My best guess is that the SIPL completion queue delivers a buffer as soon as it was captured, but not as soon as it is transferred to the GPU. Hence I see partial buffers.

As a workaround, I queued the SIPL buffers for each camera in a temporary 1-slot queue (per camera), and I process the SIPL buffers in the temporary queue only when I receive newer buffers, to give them time to finish the CUDA copy. It works but it increases latency, it is inherently racy and it’s an ugly kludge.
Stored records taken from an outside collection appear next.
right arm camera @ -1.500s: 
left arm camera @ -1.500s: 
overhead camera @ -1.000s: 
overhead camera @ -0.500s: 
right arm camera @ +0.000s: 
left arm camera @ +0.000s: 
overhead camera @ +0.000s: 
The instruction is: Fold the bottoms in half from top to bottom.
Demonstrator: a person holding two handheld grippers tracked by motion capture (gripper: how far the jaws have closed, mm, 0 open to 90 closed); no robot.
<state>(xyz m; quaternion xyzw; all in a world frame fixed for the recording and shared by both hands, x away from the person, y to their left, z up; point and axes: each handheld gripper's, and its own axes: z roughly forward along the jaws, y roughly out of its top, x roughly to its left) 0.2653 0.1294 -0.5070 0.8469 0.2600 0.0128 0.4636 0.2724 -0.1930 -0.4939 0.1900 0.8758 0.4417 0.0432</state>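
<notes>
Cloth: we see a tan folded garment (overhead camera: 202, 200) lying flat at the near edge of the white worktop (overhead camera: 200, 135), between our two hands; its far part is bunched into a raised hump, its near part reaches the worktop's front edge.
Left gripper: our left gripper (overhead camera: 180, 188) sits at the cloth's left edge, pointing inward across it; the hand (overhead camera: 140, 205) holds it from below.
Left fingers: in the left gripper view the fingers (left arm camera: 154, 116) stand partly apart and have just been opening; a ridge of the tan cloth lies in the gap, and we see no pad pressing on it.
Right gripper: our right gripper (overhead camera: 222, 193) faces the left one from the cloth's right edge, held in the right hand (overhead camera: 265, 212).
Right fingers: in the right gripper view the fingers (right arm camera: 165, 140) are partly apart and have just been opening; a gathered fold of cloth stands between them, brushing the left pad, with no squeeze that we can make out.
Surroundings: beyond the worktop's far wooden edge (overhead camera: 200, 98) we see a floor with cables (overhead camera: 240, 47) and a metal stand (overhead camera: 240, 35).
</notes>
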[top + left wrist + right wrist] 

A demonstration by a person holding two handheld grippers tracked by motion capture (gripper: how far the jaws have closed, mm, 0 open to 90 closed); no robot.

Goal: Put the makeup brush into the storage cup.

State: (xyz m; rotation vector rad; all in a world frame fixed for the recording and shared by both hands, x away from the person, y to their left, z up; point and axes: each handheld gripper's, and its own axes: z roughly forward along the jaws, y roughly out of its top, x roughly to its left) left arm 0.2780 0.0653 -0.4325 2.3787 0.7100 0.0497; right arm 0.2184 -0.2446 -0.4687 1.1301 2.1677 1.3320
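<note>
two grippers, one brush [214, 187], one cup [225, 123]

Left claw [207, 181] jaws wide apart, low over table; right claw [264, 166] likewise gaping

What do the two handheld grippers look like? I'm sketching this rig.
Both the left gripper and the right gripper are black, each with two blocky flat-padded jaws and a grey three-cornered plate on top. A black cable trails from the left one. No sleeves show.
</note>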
Which function you use for the CUDA copy? Does any CPU access involve?

It’s all on GPU, the CUDA buffer is read normally like any CUDA buffer.

It’s still not clear to me how you checked the issue without CPU access in real-time and non-real-time cases.

Please refer to processPayload() in ~/nvidia/nvidia_sdk/DRIVE_OS_5.2.0_SDK_Linux_OS_DDPX/DRIVEOS/drive-t186ref-linux/samples/nvsci/nvscistream/cuda_consumer.cpp for CUDA receiving images from nvmedia and copying back to host.

I’m going to give this a pass and use the workaround that I found. Thanks.

1 Like

If you still want to check if it’s a cache maintenance issue, you can try with NvMediaImageLock()/NvMediaImageUnlock(). Thanks.